Set the records down again in full, with every word kept.

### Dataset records
==================================================

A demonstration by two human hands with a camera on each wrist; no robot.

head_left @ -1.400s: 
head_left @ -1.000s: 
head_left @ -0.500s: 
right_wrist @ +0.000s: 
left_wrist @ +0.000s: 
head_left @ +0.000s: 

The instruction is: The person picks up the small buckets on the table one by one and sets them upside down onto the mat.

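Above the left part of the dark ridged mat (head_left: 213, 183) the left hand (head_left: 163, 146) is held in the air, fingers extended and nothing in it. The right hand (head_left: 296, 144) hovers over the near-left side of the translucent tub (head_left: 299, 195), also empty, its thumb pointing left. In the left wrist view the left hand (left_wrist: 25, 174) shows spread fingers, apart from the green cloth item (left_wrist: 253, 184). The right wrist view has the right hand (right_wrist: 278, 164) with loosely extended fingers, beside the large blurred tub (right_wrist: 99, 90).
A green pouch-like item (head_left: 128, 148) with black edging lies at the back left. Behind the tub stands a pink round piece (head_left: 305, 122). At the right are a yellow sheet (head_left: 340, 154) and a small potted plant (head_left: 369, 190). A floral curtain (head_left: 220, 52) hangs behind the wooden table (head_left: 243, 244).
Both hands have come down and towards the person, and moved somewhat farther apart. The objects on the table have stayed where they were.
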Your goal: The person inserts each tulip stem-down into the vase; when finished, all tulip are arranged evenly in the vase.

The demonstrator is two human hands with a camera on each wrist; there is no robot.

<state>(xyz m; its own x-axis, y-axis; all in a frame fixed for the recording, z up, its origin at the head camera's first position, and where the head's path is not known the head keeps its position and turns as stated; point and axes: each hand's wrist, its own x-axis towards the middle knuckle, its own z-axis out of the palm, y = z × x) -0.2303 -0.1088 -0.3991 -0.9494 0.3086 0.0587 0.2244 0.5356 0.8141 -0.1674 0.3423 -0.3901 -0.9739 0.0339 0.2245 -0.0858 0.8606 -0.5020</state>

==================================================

### Expected output
A demonstration by two human hands with a camera on each wrist; no robot.

head_left @ -1.400s: 
head_left @ -1.000s: 
head_left @ -0.500s: 
right_wrist @ +0.000s: 
left_wrist @ +0.000s: 
head_left @ +0.000s: 

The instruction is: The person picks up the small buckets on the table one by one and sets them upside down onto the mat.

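Above the left part of the dark ridged mat (head_left: 213, 183) the left hand (head_left: 163, 146) is held in the air, fingers extended and nothing in it. The right hand (head_left: 296, 144) hovers over the near-left side of the translucent tub (head_left: 299, 195), also empty, its thumb pointing left. In the left wrist view the left hand (left_wrist: 25, 174) shows spread fingers, apart from the green cloth item (left_wrist: 253, 184). The right wrist view has the right hand (right_wrist: 278, 164) with loosely extended fingers, beside the large blurred tub (right_wrist: 99, 90).
A green pouch-like item (head_left: 128, 148) with black edging lies at the back left. Behind the tub stands a pink round piece (head_left: 305, 122). At the right are a yellow sheet (head_left: 340, 154) and a small potted plant (head_left: 369, 190). A floral curtain (head_left: 220, 52) hangs behind the wooden table (head_left: 243, 244).
Both hands have come down and towards the person, and moved somewhat farther apart. The objects on the table have stayed where they were.
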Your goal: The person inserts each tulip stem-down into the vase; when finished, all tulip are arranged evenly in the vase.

The demonstrator is two human hands with a camera on each wrist; there is no robot.

<state>(xyz m; its own x-axis, y-axis; all in a frame fixed for the recording, z up, its origin at the head camera's first position, and where the head's path is not known the head keeps its position and turns as stated; point and axes: each hand's wrist, its own x-axis towards the middle knuckle, its own z-axis out of the palm, y = z × x) -0.2303 -0.1088 -0.3991 -0.9494 0.3086 0.0587 0.2244 0.5356 0.8141 -0.1674 0.3423 -0.3901 -0.9739 0.0339 0.2245 -0.0858 0.8606 -0.5020</state>

What appears above is the complete answer.